In over 20 years of marriage ministry and counseling, we have never met a couple who loves each other more because they drink too much, eat too much, play too much, sleep too much, or otherwise abuse themselves. Caving in to every whim of our bodies is one of the quickest ways to destroy both self-esteem and mutual respect. That’s why people who eat, drink, play, and sleep in moderation are happier and healthier than people who don’t do enough of those things, or do them too much. The same is true about sex. When couples are willing to make the sacrifices necessary to learn to put each other’s good before their own immediate pleasure, they dedicate themselves to cultivating the sacrificial attitude that lies at the heart of the Christian vision of love. They learn to trust each other on a deeper level, a level that says, “You can count on me to always put you and what’s good for our marriage first. I will never pressure you, guilt you, or manipulate you into doing something just because I feel like it.”
It isn’t always easy to live this kind of love. Sometimes it can be a real challenge. But from both personal experience and the witness of thousands of couples we’ve worked with over the years, we know it’s a challenge worth accepting. The couple that is willing to take up this challenge for the good of each other and their marriage fosters an incredible Christian union. Clearly, in the hands of someone who knows what he or she is doing, marriage is an awe-inspiring thing. It is one of the best tools we have for perfecting each other in love.
Get the Party Started
The last two chapters have explored the two major blessings God wants to gift your marriage with; an uncommon union and life-giving love. Celebrating these blessings throughout your life together will help you become the people God is calling you to be and help each of you prepare the other to participate in the Eternal Wedding Feast of Heaven. Additionally, celebrating these blessings will enable you to call the world to Christ through the uniquely close, intimate, grace-filled intimacy you and your spouse share.
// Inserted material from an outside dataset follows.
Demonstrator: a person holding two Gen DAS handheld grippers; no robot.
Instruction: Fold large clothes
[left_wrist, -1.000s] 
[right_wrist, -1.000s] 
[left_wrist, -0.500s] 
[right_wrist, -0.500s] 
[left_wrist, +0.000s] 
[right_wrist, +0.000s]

We know, both from our personal and professional experience, that living out the call to Catholic marriage isn’t always easy, but it is amazing. In good times and bad, sickness and health, for richer or poorer, God will use the lives you are building together to open your hearts to a love you couldn’t even begin to imagine: a love that has the power to make every day of your life a celebration of God’s providence and passion. God wants to teach you how to have an uncommonly amazing marriage, both by sharing his vision for married love with you and then giving you the grace you need to fulfill it. Will you let him? Let your lives be your “yes” to his invitation to love.